Eram artistas, produtores de TV, novela, filmes, e eles estavam nas paredes de todos os cenários e casas dos anos 80. Minha mãe diz que quando eu nasci foi quando tiveram mais sorte e mais ganharam dinheiro na vida. Que bom, que, pelo menos, quando nasci dei alguma alegria a eles, né. 😂

Meus pais eram vizinhos de porta, quando se conheceram. Minha mãe veio do Pará trabalhar como modelista e costureira, e meu pai veio da Bolívia estudar administração na UFRJ. Apaixonaram-se. Batalharam muito. Tiveram 4 filhos, prosperaram. Chegaram ao auge da fama com sua arte. Um privilégio e um enorme orgulho para qualquer artista, que sabe que esse é um caminho difícil. Além de ambos terem conquistado juntos vários prêmios, depois de separados, minha mãe também ganhou um prêmio em evento e cerimônia, na Academia Brasileira de Letras: ídolo. E, eu não tenho nem um poema lido ali. 😂

Ela foi guerreira. Costurava, vendia roupa, era artista plástica, vendia os quadros, vendia o serviço de decoração de interiores, junto com os quadros, era mulher, esposa, mãe. Fomos ricos. Muito ricos. Tínhamos um belo e enorme apartamento de quase 300m², 2 carros do ano com motorista, empregados, éramos sócios em clubes, viajávamos sempre, estudávamos em boa escola, fazíamos cursos… enfim…

Mas, a vida é para quem sabe viver com humildade. Eu só nasci rica, pois, aos 7 anos, já estava na mesma condição que me encontro até hoje. E, não sei dizer por quantos altos e (muito mais) baixos passei, nesse percurso. Que sorte eu tenho. Aprendi cedo. Sou privilegiada em muitos aspectos, embora não pareça, e muitas vezes não me sinta.

Além da grande memória que tenho da infância, tenho muito presente a disposição dos objetos e detalhes da nossa antiga casa. Tenho muito vivo na memória o primeiro quadro que meu pai pintou em tela. Ele ficava ao lado da minha cama, e eu, que já tinha insônia, quando não ia dormir na rede, na varanda, ficava brincando com os dedos de subir e descer por suas escadas infinitas.
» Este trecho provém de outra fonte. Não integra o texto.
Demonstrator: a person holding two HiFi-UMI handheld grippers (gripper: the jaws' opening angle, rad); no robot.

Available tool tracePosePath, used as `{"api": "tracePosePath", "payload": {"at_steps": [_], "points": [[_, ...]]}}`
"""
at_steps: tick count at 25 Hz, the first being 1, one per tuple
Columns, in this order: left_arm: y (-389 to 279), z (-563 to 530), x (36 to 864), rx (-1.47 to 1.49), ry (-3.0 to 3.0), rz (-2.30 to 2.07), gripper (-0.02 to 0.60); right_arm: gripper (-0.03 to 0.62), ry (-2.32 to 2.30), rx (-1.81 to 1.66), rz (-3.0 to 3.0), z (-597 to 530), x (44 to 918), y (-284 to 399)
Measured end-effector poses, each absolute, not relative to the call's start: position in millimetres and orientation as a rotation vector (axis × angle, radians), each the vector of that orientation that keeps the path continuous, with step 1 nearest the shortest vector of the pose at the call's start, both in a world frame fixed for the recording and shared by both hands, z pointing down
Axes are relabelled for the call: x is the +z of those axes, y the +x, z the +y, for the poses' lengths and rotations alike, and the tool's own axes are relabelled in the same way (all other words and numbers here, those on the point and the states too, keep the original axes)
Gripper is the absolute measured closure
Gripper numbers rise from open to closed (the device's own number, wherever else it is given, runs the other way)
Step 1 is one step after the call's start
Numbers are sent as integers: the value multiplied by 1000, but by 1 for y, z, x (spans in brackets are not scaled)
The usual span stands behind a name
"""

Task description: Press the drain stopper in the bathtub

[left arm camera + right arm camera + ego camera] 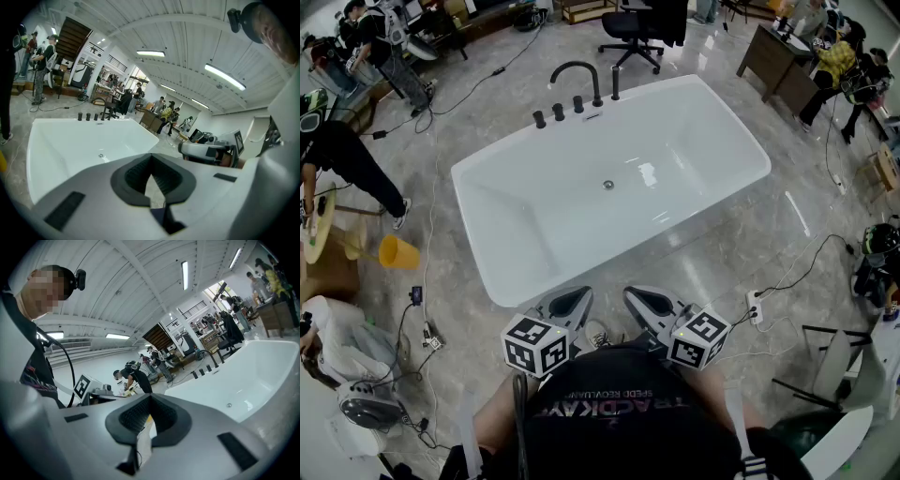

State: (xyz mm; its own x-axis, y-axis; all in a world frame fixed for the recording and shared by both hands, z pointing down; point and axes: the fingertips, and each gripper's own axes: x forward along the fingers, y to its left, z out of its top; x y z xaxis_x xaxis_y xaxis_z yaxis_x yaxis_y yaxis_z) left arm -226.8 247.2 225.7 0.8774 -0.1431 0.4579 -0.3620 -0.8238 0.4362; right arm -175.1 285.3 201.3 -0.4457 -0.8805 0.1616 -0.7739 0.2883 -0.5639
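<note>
An orange cup (397, 252) sits on the grey marble floor (741, 234). A black office chair (633, 33) and a wooden desk (773, 56) stand farther off. A cable (802, 270) runs to a white power strip (756, 307).

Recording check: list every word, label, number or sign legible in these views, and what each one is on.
"TRACKDAY": large white print, seen upside down in the head view, on the person's black shirt.
Smaller print line on the same shirt: too small to read.
Black-and-white marker cubes: square patterns only, no letters.
</note>
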Motion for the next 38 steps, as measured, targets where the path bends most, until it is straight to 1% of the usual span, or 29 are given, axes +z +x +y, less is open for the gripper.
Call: {"api": "tracePosePath", "payload": {"at_steps": [14,38], "points": [[-221,251,221,564,2539,-350,577,582,-1501,-817,2396,291,191,-177],[-221,251,221,541,2541,-349,577,582,-1521,-817,2394,291,192,-174]]}}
E, desculpe-me, Escher, mas meu pai teve essa ideia primeiro.

Outra memória viva que tenho é do primeiro desenho que ele fez para seu primeiro quadro de cobre, e foi o Inti Sol que tenho tatuado nas costas, que é a cópia do mesmo desenho original. E, por acaso, hoje, além de me deparar com esse anúncio e esses quadros, que eu adorava imaginar que estava brincando no lago junto com as garças, a minha mãe também veio me dizer que ganhou de presente do meu pai, quando eu nasci, um quadro que tem na entrada da casa onde moramos, e nele está desenhado também o Inti Sol, o mesmo que tenho tatudo nas costas.

Tudo isso é para dizer que se alguém tiver o contato de Dan Brown, podemos escrever um novo livro no estilo de “O Código da Vinci”, porque, hoje, acordei, além de nostálgica, toda trabalhada no misticismo. 😂

E, se alguém estiver procurando um apartamento para alugar, segue uma boa dica, aí. Aproveita e manda um abraço meu ao inquilino, ou proprietário, por manter viva a memória da arte dos meus pais.